Task goal =
Taking the records below, count the lines in which "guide" appears and supply only the count.
====
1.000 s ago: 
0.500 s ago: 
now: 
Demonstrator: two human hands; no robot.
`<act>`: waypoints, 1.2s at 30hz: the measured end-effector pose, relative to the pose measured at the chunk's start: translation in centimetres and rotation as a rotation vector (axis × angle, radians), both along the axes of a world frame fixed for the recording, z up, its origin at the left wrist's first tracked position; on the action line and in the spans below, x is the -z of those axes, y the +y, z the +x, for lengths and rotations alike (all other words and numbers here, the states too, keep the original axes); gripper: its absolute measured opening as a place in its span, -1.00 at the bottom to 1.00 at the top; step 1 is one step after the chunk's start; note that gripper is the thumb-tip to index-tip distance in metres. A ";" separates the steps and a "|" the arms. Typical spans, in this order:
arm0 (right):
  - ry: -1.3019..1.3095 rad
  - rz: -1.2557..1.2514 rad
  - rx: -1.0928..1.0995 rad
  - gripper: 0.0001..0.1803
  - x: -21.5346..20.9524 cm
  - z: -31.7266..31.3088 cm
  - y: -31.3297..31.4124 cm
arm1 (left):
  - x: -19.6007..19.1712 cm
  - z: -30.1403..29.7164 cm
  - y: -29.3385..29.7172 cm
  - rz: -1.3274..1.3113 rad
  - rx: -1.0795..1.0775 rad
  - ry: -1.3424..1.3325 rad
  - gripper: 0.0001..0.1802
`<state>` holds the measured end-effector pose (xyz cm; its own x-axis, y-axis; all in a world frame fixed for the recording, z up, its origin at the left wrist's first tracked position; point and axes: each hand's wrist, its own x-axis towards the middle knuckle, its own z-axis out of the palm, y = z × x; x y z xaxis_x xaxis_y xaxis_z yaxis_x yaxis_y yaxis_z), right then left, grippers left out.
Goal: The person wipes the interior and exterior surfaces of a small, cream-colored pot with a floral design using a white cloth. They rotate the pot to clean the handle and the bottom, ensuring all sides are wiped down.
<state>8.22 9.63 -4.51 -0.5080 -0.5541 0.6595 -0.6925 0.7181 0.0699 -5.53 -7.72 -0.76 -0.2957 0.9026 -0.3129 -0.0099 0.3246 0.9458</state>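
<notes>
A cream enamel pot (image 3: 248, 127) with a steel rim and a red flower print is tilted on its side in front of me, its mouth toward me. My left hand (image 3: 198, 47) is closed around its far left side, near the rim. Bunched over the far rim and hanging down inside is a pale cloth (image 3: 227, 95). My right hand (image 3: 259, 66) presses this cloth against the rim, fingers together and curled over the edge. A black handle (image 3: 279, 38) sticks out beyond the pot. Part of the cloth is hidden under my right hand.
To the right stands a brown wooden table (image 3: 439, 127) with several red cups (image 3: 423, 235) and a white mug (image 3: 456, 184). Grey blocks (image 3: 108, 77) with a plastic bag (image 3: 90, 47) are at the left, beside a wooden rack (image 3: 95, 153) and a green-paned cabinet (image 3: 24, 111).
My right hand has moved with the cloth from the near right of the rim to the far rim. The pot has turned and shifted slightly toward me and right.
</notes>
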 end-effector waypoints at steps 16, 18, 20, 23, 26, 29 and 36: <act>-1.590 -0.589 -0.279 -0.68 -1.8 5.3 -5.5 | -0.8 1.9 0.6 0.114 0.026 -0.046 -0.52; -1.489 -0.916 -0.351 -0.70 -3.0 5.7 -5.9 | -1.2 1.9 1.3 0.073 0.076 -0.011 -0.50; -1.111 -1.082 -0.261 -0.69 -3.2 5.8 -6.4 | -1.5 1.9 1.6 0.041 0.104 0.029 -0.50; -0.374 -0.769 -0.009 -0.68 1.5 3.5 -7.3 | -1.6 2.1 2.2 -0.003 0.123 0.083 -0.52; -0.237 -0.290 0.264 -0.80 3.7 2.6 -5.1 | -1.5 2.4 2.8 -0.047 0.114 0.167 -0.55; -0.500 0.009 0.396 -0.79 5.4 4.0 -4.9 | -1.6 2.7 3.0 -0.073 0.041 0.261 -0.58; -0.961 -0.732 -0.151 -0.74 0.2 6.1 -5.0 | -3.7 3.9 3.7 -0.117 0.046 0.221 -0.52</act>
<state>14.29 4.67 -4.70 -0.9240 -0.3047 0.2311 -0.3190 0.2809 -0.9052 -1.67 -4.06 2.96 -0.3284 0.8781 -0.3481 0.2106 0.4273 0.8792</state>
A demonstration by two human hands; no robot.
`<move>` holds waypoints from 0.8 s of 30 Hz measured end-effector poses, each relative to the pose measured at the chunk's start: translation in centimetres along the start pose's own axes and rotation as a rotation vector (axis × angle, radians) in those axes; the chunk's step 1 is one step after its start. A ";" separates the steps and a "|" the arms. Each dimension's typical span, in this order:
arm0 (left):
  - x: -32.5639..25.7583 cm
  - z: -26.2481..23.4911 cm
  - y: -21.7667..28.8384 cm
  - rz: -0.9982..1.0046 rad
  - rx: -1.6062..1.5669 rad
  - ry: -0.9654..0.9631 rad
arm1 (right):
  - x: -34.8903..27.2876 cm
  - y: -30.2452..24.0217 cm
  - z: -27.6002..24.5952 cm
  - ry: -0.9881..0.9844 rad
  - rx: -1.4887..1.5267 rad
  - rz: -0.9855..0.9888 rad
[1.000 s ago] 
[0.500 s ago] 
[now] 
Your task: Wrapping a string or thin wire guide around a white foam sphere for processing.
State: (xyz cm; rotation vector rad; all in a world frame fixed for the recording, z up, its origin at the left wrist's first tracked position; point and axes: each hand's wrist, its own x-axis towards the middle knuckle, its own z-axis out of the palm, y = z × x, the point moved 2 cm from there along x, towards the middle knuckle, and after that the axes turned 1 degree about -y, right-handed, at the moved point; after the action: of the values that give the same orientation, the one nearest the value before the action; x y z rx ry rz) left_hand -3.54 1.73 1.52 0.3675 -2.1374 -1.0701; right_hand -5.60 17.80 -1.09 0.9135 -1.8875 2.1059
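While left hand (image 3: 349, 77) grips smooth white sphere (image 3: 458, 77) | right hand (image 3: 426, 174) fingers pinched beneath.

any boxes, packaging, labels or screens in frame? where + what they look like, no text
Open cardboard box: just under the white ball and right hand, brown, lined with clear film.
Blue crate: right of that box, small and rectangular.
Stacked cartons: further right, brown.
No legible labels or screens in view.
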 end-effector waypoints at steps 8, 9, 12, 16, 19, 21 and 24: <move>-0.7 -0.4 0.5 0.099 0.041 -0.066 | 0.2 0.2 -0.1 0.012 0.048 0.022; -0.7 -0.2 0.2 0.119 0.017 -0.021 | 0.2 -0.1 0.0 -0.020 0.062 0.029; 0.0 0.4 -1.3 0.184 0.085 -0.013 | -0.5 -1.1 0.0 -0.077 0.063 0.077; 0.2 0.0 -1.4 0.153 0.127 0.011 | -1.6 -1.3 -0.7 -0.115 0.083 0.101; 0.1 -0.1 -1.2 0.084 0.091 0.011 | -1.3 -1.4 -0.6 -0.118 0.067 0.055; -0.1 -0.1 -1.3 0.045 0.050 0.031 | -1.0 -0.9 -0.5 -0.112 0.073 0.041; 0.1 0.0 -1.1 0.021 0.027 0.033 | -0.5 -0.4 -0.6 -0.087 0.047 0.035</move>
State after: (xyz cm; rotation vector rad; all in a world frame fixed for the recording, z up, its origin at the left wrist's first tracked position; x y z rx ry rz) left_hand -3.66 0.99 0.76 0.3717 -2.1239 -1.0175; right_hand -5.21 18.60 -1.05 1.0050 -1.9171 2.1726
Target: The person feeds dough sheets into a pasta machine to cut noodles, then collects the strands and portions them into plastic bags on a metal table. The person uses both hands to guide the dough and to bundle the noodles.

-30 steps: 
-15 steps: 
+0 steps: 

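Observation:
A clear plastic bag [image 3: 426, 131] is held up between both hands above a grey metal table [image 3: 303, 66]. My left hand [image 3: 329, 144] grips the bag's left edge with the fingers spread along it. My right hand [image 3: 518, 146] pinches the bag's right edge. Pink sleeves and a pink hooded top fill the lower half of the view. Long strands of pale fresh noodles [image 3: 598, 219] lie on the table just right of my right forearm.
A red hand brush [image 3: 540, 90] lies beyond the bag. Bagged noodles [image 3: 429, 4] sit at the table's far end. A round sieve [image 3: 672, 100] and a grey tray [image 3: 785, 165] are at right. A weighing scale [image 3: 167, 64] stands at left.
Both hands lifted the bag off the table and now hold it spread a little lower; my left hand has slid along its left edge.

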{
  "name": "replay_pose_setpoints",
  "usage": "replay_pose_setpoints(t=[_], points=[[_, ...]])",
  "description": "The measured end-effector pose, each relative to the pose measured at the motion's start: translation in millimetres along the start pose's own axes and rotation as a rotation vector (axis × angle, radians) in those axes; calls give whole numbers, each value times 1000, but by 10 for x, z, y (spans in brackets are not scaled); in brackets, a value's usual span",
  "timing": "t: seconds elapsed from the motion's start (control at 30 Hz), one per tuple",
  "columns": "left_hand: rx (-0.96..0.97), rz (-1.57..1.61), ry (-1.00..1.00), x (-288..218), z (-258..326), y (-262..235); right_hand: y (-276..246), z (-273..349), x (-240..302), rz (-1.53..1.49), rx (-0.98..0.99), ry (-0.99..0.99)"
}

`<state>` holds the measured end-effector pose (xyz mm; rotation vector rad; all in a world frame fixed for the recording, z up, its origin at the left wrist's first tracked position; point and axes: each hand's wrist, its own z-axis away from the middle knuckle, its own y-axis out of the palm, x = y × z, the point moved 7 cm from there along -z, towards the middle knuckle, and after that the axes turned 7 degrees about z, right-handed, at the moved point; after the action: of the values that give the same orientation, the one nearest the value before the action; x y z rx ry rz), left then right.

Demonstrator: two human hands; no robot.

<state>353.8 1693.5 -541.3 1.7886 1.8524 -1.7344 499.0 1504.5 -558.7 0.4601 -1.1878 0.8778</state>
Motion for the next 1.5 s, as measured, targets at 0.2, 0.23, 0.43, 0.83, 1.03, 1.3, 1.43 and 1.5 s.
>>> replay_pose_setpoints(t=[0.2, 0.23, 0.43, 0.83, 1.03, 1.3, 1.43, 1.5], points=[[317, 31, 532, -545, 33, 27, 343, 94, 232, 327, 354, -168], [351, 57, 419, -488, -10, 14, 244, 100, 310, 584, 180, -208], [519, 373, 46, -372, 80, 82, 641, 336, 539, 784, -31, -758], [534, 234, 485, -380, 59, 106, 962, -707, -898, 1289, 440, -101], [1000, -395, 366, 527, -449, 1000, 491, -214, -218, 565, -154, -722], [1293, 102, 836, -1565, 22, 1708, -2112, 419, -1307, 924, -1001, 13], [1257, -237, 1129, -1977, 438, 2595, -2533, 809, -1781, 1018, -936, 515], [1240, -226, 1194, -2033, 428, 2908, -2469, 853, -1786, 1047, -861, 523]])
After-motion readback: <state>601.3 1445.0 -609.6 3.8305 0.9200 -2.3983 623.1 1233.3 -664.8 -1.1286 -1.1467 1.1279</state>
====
Response below =
2